--- Data excerpt ---
• • • • • • •
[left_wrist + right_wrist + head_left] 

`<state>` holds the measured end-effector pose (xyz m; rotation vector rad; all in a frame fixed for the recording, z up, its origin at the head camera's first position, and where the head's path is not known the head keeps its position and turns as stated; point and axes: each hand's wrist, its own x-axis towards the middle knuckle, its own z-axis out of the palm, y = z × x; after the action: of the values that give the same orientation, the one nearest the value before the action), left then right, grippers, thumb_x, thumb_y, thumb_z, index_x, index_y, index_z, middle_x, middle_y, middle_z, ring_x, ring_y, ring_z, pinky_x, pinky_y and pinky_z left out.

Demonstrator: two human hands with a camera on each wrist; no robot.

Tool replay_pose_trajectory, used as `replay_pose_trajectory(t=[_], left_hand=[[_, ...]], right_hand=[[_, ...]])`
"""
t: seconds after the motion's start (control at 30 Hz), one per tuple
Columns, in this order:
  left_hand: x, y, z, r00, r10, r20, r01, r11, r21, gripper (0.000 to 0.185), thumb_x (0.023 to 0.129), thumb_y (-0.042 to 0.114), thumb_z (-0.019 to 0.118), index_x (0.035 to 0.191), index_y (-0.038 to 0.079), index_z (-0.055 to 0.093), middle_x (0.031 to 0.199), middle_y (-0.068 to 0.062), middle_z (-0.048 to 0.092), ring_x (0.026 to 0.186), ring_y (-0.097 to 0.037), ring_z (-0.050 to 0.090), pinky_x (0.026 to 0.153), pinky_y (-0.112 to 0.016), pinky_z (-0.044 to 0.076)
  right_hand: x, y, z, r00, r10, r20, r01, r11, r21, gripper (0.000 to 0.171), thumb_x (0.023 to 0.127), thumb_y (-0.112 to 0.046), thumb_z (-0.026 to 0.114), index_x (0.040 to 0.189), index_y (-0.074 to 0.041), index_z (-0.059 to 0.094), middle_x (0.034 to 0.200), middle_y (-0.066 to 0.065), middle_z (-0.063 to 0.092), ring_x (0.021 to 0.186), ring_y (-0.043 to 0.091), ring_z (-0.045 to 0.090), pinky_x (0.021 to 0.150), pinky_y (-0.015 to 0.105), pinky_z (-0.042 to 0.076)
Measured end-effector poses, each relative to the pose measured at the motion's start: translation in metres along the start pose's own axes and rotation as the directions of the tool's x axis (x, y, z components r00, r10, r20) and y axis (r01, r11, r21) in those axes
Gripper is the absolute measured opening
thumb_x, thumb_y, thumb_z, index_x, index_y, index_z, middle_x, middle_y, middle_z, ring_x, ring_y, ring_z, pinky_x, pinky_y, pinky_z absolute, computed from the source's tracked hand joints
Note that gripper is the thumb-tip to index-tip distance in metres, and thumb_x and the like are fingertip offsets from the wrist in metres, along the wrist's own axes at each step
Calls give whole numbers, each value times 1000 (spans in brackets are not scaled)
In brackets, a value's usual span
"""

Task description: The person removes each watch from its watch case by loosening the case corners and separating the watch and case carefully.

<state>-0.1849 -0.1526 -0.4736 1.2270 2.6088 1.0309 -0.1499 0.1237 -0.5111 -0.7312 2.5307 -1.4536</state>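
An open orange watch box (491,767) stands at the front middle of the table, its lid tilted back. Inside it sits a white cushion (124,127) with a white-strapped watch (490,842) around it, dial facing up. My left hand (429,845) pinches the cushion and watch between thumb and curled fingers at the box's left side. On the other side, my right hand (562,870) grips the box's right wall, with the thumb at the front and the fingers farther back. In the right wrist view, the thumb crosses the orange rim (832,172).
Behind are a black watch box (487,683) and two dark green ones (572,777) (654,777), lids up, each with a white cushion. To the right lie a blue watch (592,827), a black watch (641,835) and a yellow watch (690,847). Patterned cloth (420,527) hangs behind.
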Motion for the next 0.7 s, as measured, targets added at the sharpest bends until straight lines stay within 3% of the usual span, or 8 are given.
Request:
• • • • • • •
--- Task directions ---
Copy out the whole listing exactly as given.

--- Finished exercise ---
[left_wrist + right_wrist + head_left] 

`<state>` holds the measured end-effector pose (xyz m; rotation vector rad; all in a frame fixed for the recording, z up, its origin at the head camera's first position, and where the head's path is not known the head keeps its position and turns as stated; point and axes: each hand's wrist, its own x-axis towards the middle knuckle, its own z-axis out of the palm, y = z × x; after the action: of the values that give the same orientation, the one nearest the value before the action), left then right, grippers, thumb_x, thumb_y, thumb_z, index_x, index_y, index_z, middle_x, middle_y, middle_z, ring_x, ring_y, ring_z, pinky_x, pinky_y and pinky_z left out.

Demonstrator: two human hands with a camera on each wrist; no robot.

Tool replay_pose_trajectory, used as `replay_pose_trajectory(t=[_], left_hand=[[_, ...]], right_hand=[[_, ...]])`
"""
t: seconds after the motion's start (control at 30 Hz), one per tuple
Columns, in this order:
  left_hand: x, y, z, r00, r10, r20, r01, r11, r21, gripper (0.000 to 0.185), thumb_x (0.023 to 0.129), thumb_y (-0.042 to 0.114), thumb_z (-0.019 to 0.118), index_x (0.035 to 0.191), index_y (-0.038 to 0.079), index_z (-0.055 to 0.093), middle_x (0.031 to 0.199), middle_y (-0.068 to 0.062), middle_z (-0.048 to 0.092), ring_x (0.026 to 0.186), ring_y (-0.097 to 0.037), ring_z (-0.050 to 0.090), pinky_x (0.026 to 0.153), pinky_y (-0.112 to 0.016), pinky_z (-0.044 to 0.076)
  right_hand: x, y, z, r00, r10, r20, r01, r11, r21, gripper (0.000 to 0.171), thumb_x (0.023 to 0.127), thumb_y (-0.112 to 0.046), thumb_z (-0.026 to 0.114), index_x (0.040 to 0.189), index_y (-0.074 to 0.041), index_z (-0.059 to 0.094), middle_x (0.034 to 0.200), middle_y (-0.066 to 0.065), middle_z (-0.063 to 0.092), ring_x (0.021 to 0.186), ring_y (-0.043 to 0.091), ring_z (-0.045 to 0.090), pinky_x (0.021 to 0.150), pinky_y (-0.015 to 0.105), pinky_z (-0.042 to 0.076)
Measured end-effector poses, each relative to the pose measured at the motion's start: translation in metres along the start pose's own axes and rotation as the directions of the tool's x axis (x, y, z components r00, r10, r20) and y axis (r01, r11, r21) in those axes
Gripper is the absolute measured opening
thumb_x, thumb_y, thumb_z, index_x, index_y, index_z, middle_x, middle_y, middle_z, ring_x, ring_y, ring_z, pinky_x, pinky_y, pinky_z absolute, computed from the source's tracked hand joints
Note that gripper is the thumb-tip to index-tip distance in metres, and thumb_x and the like are fingertip offsets from the wrist in metres, along the wrist's own axes at each step
Calls give whole numbers, each value times 1000 (spans in brackets are not scaled)
In brackets, a value's usual span
"""

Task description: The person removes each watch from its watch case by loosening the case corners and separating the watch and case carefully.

<state>-0.1849 -0.1526 -0.4736 1.2270 2.6088 1.0309 -0.1499 0.1237 -0.5111 -0.7312 2.5307 -1.4536</state>
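An open orange watch box (491,767) stands at the front middle of the table, its lid tilted back. Inside it sits a white cushion (124,127) with a white-strapped watch (490,842) around it, dial facing up. My left hand (429,845) pinches the cushion and watch between thumb and curled fingers at the box's left side. On the other side, my right hand (562,870) grips the box's right wall, with the thumb at the front and the fingers farther back. In the right wrist view, the thumb crosses the orange rim (832,172).
Behind are a black watch box (487,683) and two dark green ones (572,777) (654,777), lids up, each with a white cushion. To the right lie a blue watch (592,827), a black watch (641,835) and a yellow watch (690,847). Patterned cloth (420,527) hangs behind.
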Motion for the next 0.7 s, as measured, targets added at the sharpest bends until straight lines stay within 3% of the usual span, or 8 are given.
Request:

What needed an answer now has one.